La "mediatizada inmediación de Dios" (Schillebeeckx) hace que no podamos prescindir
de mediaciones, sino que éstas nos ayuden a encontrarle.
La tarea que esto impone al hombre vale tanto en el dolor curable como respecto al mal
creacional, que en conjunto es insuperable. Y ¿dónde comienza en realidad la
imposibilidad de curación y dónde acaban las posibilidades humanas? El sufrimiento
alcanza su grado sumo si a un diagnóstico irreversible se añade la actitud de los demás.
Impresiona ver hasta qué punto un concepto unitario de medicina, sicología y teología
es capaz de aliviar al enfermo desahuciado.
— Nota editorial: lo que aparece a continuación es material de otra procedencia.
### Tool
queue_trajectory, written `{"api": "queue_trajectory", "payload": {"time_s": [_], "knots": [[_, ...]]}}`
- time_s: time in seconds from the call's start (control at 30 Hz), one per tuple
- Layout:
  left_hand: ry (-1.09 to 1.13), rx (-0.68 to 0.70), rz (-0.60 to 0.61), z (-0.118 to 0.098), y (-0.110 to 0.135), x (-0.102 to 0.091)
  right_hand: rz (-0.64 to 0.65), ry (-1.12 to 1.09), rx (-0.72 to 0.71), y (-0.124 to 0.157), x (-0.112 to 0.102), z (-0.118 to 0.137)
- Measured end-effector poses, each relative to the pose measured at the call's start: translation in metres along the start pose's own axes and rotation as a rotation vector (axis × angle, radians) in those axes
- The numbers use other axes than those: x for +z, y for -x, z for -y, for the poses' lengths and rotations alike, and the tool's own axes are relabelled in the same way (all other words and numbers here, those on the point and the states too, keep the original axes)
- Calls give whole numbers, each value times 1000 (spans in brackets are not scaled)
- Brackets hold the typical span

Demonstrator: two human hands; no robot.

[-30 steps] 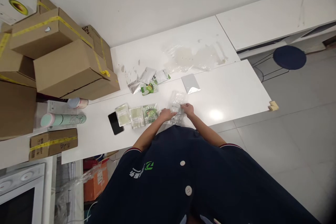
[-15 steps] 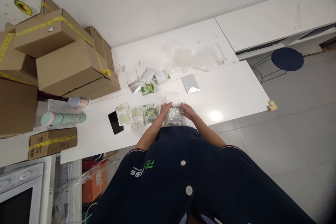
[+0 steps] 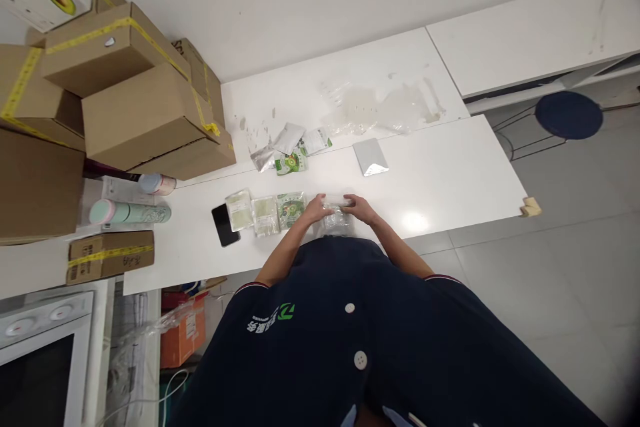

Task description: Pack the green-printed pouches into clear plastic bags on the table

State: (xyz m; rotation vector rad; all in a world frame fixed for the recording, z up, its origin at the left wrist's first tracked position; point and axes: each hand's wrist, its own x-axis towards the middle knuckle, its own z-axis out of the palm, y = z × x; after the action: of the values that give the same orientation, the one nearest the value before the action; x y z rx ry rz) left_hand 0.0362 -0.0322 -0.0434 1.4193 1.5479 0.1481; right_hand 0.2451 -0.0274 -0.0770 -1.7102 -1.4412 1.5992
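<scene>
Far left of your left grip stood stacked cardboard boxes [image 3: 145,113], with a mint-green bottle [image 3: 134,212] just nearer. Next came a black phone [image 3: 223,228], its edge under the first of two pale packets [image 3: 265,216], then a green-printed packet [image 3: 290,210] just beside your left grip [image 3: 316,209]. That grip was closed on the left side of the clear bubble wrap [image 3: 337,221] (its contents were too blurred to tell), which lay between your hands; your right grip [image 3: 359,208] pinched its right side. Behind your right grip, a silver pouch [image 3: 371,157] rested on the worktop [image 3: 450,173].
</scene>
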Motion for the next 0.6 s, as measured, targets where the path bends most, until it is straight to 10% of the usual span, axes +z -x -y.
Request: {"api": "queue_trajectory", "payload": {"time_s": [0.13, 0.37, 0.5, 0.6], "knots": [[-253, -38, -25, 4, -1, -2, -43, 199, -60, 1, -2, 5], [-6, -135, -94, 22, 11, 9, -61, 141, 10, -14, 24, -3], [-285, -51, -351, 17, 17, 11, -141, 334, 7, -42, 50, 20], [-491, 54, -318, 11, 21, 16, -65, 463, -14, -60, 63, 46]]}}
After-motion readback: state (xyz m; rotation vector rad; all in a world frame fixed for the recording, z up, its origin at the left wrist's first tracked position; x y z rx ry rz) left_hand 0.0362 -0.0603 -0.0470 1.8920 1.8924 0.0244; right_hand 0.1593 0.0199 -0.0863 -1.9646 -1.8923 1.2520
Cuando el enfermo ve en esta dedicación y
en el alivio de las curaciones parciales un signo de la fidelidad y voluntad salvadora de
Dios, "el amor humano deviene un sacramento del amor redentor de Dios"
(Schillebeeckx).
Y al que le atiende, en el juicio final (Mt 25) no se le preguntará sobre la imposible
curación del enfermo o liberación del preso, sino solamente sobre sus posibles visitas al
paciente. El cristiano puede superar la resignación pasiva y hacer lo que hoy le es
posible, porque adivina en lo provisorio la salvación total de Dios, más aún, como dice
Simone Weil, la toca: "hay que hacer lo posible para tocar lo imposible".
Cierto que toda ayuda humana resulta muy limitada ante el dolor. Pero toda ayuda puede entenderse como proyecto inicial de una salvación divina que no conoce límites, precisamente porque la fuerza y fidelidad de Dios, a diferencia de la humana, carece de fronteras. Andar en una noche oscura es muy distinto que andar en la noche de la ceguera, ya que el que anda en la oscuridad sabe muy bien que hay luz y que la volverá a ver. Gracias a la dedicación y al alivio experimentadas por el enfermo, su angustia se podrá transformar en la esperanza, capaz de hacer soportable su dolor, de la salud global de Dios en la que Dios "secará toda lágrima" y "nunca más será de noche" (Ap 21, 4 y 25).